HAMMADDE TEDARİK GÜVENLİĞİ ARTACAK
Plastik içecek atıklarının ilk etapta yüzde 70’inin toplanmasının hedeflendiğine işaret eden Eroğlu, depozite sisteminin plastik sektöründe geri dönüştürülmüş hammadde tedarik güvenliğini de arttırmaya yardımcı olacağını savundu. Türk plastik sektörünün hammadde ihtiyacının yüzde 85’lik kısmının ithalatla karşılandığını ve bu nedenle ciddi anlamda cari açık verildiğini hatırlatan Eroğlu, “Dünyada 6., Avrupa’da ise Almanya’dan sonra 2. Sırada yer alan sektörümüzün hammadde tedarik güvenliği önemli. Yurt içindeki hammadde üretimi ihtiyacımızın sadece %15’lik kısmını karşılıyor. Petrokimya şirketleri de petroldeki OPEC benzeri kartel yapılardan ilham aldıklarından zaman zaman fiyat artış şokları yaşıyoruz. Atıklarımızı, depozito sistemiyle toplamayı artırmamız, geri dönüşüm için uygun şartlarda tedarik güvenliği sağlanmış ürüne ulaşmamız anlamına gelir. Bu sayede kartel yapıdaki petrokimya şirketlerinin tedarik ve fiyat şoklarından hem firmalarımızı hem de tüketicilerimizi korumamız daha kolay olur. Cari açığı azaltacak depozito sistemiyle, geri dönüştürülmüş hammaddelerle üretilen plastik ürünler, tüketicimize daha uygun fiyatlarla ulaşacak. Enflasyonda düşüş yönlü etkinin önü açılacak” dedi.

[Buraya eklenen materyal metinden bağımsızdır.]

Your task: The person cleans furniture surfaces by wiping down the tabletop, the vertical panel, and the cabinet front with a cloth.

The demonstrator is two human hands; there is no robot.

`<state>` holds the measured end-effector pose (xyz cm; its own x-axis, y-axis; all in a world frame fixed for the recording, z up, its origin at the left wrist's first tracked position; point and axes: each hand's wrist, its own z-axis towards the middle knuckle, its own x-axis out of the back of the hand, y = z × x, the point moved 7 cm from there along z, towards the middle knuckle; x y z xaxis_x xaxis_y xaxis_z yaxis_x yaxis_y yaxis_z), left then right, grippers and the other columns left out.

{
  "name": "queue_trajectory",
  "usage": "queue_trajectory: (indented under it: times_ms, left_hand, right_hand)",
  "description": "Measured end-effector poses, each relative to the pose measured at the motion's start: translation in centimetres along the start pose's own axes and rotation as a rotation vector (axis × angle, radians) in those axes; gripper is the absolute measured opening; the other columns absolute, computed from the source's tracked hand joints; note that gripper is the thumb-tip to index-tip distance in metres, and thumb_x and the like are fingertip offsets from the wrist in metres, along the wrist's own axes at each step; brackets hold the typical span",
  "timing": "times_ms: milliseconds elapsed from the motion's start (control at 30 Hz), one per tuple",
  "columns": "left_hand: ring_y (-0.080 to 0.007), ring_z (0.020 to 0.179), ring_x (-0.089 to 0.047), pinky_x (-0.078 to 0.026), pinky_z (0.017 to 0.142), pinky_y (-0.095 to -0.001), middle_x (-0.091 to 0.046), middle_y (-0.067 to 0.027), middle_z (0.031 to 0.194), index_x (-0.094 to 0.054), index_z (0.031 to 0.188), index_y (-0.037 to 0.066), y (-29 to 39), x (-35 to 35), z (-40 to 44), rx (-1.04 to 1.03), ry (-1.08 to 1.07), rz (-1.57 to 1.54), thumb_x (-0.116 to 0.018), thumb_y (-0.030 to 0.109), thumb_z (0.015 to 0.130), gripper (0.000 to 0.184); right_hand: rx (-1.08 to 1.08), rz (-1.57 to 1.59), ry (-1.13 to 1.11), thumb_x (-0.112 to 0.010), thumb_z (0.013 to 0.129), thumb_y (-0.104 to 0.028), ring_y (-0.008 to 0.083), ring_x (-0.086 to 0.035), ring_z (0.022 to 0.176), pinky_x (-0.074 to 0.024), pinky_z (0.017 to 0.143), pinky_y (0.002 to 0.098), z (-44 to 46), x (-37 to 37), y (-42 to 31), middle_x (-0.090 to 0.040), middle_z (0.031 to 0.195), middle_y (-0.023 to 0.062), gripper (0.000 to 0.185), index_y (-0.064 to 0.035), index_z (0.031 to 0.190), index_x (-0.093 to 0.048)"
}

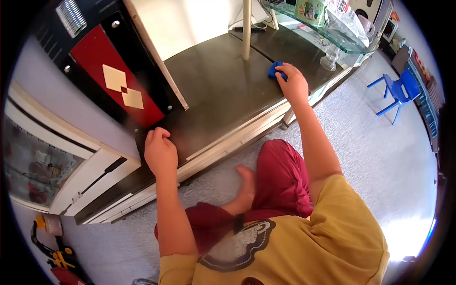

KARBON EMİSYONUNU AZALACAK
Depozito İade Sistemi’nin, dünyada 15 ülkede uygulandığına vurgu yapan Eroğlu, "Bu sistemlerin en büyük avantajı toplama ve geri dönüşüm miktarını arttırmasıdır. Avrupa'da depozitosuz içecek ambalajlarının toplama oranı yüzde 47, depozito olan alanlarda toplama oranı ise yüzde 94’tür" ifadelerini kullandı. Dünya ülkelerinin, iklim değişikliği konusunda hassas davrandığını, Paris İklim Anlaşması, AB Yeşil Mutabakat anlaşmasının, ekonomiyi yönlendirdiği belli konuların olduğunu anımsatan Eroğlu sözlerini şöyle tamamladı: “Karbon emisyonlarını azaltmayı hedefleyen AB, 2025 yılı itibariyle içecek ambalajlarının yüzde 25'lik kısmının geri dönüştürülmüş ürünlerden oluşmasını istiyor. 2030'da bu oranın yüzde 30'a çıkartılması planlanıyor. Bunu başarabilmek için tüketiciyi, geri dönüşüm sisteminin paydaşı yapmak ve ödüllendirmek gerekiyor. Dolayısıyla Depozito İade Sistemi, çevresel anlamda geri dönüşüm trendine ciddi katkı sunuyor. Sistem, 2022 yılında devreye girdiğinde Türkiye’de 263 bin ton/yıl karbon emisyonunda azalma meydana getirecek."